━━━━━ Input data ━━━━━

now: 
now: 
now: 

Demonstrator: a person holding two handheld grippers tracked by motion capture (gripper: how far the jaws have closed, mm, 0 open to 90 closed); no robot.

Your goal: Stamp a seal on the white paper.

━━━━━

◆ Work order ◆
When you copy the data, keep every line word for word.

◆ Result below ◆
now: 
now: 
now: 

Demonstrator: a person holding two handheld grippers tracked by motion capture (gripper: how far the jaws have closed, mm, 0 open to 90 closed); no robot.

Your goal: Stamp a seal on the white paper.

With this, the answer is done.